→ Work item
Below are some records. Return exactly the lines from the one with "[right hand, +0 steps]" to the one with "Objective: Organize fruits", and nothing else.

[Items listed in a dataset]

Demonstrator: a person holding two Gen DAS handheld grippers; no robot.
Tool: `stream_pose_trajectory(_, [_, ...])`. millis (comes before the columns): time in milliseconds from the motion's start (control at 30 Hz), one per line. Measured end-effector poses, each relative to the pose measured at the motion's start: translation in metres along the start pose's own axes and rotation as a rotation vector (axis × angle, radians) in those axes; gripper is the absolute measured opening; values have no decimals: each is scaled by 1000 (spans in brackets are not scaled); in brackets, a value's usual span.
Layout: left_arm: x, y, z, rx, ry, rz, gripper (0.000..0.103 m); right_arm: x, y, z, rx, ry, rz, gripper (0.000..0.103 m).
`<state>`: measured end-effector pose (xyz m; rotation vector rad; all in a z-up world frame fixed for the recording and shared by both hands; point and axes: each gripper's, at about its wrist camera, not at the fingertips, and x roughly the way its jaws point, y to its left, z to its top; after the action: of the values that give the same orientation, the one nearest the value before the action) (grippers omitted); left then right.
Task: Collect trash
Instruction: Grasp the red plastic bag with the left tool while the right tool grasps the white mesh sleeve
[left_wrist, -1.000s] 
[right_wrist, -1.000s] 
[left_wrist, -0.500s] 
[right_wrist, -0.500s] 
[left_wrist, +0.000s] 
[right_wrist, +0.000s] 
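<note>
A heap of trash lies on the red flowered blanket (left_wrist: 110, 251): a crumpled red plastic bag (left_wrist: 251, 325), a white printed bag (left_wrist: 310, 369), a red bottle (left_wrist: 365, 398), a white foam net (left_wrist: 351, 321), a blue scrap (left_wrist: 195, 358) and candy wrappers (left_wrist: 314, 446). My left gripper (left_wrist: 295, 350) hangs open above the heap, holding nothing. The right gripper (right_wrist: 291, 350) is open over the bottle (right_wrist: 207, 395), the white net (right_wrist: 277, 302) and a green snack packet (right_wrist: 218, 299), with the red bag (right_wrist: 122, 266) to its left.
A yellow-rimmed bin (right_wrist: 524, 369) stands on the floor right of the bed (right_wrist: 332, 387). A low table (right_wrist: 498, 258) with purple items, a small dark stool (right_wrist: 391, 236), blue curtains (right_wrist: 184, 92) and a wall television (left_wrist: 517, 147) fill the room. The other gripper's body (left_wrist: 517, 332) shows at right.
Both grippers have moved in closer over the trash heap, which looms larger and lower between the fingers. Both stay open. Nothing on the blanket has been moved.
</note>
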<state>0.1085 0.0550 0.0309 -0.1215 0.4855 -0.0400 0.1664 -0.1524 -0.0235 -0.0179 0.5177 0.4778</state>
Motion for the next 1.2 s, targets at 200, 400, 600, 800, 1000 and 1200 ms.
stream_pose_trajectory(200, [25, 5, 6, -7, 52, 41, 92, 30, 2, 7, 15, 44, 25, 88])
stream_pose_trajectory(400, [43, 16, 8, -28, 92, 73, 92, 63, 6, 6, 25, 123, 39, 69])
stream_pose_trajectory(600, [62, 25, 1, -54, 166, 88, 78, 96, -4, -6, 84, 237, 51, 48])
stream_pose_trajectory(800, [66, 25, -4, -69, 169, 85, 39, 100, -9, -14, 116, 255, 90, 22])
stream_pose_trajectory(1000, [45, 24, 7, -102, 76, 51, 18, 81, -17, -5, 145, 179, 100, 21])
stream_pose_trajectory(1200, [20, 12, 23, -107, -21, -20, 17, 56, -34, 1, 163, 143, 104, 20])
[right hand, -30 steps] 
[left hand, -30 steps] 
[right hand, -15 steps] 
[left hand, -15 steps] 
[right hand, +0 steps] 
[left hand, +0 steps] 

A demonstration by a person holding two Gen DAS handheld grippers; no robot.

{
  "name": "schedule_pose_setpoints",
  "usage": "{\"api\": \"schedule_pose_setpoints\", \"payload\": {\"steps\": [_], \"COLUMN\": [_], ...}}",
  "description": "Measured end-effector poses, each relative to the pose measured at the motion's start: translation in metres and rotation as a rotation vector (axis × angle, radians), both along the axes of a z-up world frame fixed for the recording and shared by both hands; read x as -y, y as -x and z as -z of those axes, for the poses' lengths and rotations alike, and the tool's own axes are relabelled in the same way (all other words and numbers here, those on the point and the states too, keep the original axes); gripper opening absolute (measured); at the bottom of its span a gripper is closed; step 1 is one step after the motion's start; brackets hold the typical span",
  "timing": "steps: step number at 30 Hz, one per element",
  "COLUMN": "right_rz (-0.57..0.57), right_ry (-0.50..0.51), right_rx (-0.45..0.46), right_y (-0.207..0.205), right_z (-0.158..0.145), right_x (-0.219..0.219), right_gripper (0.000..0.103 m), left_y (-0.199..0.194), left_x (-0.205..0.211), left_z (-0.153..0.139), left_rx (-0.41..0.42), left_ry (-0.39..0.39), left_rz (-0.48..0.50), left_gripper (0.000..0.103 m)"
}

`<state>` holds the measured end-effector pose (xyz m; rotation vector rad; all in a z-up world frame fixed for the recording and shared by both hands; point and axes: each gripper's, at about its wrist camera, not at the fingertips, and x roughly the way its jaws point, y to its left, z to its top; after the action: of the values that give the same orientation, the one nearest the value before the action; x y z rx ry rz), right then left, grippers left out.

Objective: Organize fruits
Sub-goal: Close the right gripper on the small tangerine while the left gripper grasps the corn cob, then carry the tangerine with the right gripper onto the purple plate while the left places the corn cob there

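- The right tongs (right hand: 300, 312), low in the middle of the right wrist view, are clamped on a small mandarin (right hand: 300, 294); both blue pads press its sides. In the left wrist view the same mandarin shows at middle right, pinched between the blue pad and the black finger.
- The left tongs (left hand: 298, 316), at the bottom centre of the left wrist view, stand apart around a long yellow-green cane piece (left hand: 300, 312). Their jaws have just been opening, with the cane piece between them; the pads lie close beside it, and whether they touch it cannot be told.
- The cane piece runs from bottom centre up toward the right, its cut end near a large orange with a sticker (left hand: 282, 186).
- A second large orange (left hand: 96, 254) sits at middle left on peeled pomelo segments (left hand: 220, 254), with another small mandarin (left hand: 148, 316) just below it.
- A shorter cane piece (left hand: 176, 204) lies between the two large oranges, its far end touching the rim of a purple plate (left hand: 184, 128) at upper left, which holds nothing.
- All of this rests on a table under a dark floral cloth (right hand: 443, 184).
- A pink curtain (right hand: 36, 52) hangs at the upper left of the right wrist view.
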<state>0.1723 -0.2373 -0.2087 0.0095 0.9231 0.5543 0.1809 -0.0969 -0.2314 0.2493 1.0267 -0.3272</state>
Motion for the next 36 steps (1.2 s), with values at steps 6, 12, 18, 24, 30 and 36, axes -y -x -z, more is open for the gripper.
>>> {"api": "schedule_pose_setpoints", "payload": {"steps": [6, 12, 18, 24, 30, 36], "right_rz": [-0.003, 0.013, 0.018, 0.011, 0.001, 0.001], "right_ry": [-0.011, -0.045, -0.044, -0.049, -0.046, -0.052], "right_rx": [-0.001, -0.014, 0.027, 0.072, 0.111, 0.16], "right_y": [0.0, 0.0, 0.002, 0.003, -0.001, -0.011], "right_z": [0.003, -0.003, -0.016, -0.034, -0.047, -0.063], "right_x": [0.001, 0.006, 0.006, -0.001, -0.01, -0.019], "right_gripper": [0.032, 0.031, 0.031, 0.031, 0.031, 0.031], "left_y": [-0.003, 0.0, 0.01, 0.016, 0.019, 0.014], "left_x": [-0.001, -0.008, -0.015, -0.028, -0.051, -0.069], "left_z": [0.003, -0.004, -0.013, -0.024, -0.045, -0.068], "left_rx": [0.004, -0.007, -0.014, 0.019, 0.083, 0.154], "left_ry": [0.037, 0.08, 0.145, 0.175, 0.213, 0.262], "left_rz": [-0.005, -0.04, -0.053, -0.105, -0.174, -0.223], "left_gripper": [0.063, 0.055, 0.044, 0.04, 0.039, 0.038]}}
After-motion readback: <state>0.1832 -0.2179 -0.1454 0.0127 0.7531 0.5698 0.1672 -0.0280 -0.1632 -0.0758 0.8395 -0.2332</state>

→ Response to the task
[right hand, +0 steps] 
[left hand, +0 steps] 

A demonstration by a person holding two Gen DAS handheld grippers; no robot.

{
  "name": "schedule_pose_setpoints",
  "usage": "{\"api\": \"schedule_pose_setpoints\", \"payload\": {\"steps\": [_], \"COLUMN\": [_], ...}}",
  "description": "Measured end-effector poses, each relative to the pose measured at the motion's start: translation in metres and rotation as a rotation vector (axis × angle, radians), both along the axes of a z-up world frame fixed for the recording and shared by both hands; read x as -y, y as -x and z as -z of those axes, for the poses' lengths and rotations alike, and the tool's own axes are relabelled in the same way (all other words and numbers here, those on the point and the states too, keep the original axes); gripper opening absolute (measured); at the bottom of its span a gripper is closed; step 1 is one step after the motion's start; brackets hold the typical span",
  "timing": "steps: step number at 30 Hz, one per element",
  "COLUMN": "right_rz (-0.57..0.57), right_ry (-0.50..0.51), right_rx (-0.45..0.46), right_y (-0.207..0.205), right_z (-0.158..0.145), right_x (-0.219..0.219), right_gripper (0.000..0.103 m), left_y (-0.199..0.194), left_x (-0.205..0.211), left_z (-0.153..0.139), left_rx (-0.41..0.42), left_ry (-0.39..0.39), left_rz (-0.48..0.50), left_gripper (0.000..0.103 m)"
}

`<state>` holds the measured end-effector pose (xyz m; rotation vector rad; all in a z-up world frame fixed for the recording and shared by both hands; point and axes: each gripper's, at about its wrist camera, not at the fingertips, and x roughly the way its jaws point, y to its left, z to its top; after the action: of the values that give the same orientation, the one nearest the value before the action; x y z rx ry rz), right then left, grippers left out.

Objective: Organize fruits

This exercise requires nothing more.